■ YOUR TASK
Extract all lines in the data that contain the word "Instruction".
(PROVIDED DATA Opens)
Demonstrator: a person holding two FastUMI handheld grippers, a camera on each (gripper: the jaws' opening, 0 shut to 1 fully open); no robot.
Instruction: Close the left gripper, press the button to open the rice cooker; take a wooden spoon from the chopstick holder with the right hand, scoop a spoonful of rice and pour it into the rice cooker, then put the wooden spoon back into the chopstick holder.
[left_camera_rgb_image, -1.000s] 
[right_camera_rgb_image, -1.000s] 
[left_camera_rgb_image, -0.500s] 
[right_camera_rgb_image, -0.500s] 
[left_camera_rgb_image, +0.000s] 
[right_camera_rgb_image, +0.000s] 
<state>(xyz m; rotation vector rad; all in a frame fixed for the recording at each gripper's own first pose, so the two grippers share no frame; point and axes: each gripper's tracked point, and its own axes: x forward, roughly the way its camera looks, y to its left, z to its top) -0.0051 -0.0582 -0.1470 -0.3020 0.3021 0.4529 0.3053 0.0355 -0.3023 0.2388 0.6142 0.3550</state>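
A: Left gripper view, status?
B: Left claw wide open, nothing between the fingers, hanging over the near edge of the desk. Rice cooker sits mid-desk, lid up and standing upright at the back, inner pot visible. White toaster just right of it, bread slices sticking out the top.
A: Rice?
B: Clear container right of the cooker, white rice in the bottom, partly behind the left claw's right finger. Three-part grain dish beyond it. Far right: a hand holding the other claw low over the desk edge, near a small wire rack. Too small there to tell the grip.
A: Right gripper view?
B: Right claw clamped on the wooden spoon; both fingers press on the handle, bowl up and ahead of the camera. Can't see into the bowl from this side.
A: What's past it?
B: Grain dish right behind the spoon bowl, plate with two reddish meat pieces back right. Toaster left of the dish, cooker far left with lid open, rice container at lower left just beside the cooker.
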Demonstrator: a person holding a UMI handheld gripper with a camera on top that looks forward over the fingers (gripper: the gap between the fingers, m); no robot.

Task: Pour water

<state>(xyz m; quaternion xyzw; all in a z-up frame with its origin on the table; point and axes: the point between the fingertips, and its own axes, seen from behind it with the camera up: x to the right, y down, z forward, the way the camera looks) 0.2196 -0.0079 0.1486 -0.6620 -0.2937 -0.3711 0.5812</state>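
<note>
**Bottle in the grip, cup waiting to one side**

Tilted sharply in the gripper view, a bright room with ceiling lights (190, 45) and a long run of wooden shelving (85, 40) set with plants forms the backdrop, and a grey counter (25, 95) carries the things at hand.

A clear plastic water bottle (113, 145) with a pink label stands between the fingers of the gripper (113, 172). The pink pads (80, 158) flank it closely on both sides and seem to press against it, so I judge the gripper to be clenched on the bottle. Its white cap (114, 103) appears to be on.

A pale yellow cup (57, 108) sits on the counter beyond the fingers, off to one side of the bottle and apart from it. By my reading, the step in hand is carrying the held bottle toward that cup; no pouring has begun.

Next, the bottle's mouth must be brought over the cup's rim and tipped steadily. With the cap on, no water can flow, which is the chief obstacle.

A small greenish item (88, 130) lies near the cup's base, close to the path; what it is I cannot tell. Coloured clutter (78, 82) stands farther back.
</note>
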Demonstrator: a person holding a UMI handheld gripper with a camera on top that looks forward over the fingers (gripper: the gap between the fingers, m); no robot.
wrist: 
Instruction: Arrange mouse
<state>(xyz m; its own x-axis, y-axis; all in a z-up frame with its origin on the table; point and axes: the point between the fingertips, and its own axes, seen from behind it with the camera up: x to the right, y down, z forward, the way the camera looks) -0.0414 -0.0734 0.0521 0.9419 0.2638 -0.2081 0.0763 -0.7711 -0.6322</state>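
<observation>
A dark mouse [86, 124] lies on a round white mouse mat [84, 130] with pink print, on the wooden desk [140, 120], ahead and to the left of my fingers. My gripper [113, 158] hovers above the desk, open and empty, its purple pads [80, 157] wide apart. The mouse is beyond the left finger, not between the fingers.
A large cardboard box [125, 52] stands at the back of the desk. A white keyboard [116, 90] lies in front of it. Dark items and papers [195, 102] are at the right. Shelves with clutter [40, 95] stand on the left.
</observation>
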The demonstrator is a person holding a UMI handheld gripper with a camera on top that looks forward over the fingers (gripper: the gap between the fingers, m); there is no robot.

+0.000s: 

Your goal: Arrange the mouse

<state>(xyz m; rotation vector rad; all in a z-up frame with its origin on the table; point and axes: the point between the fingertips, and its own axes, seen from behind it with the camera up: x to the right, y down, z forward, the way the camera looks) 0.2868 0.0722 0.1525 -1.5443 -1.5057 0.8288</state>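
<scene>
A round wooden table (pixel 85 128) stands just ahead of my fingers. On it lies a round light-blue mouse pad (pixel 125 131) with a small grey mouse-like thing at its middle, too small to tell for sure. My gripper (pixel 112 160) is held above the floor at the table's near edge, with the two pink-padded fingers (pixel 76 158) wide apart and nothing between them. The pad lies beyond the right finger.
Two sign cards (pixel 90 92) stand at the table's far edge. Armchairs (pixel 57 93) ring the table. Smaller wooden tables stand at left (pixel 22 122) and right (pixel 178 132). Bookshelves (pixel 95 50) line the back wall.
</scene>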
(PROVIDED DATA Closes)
■ TASK RESULT
Instruction: Close the left gripper, press the button to open the rice cooker; take a wooden spoon from the chopstick holder with the right hand, scoop a spoonful of rice and pour it into the rice cooker, then put the wooden spoon back into the chopstick holder.
Instruction: Arrange mouse

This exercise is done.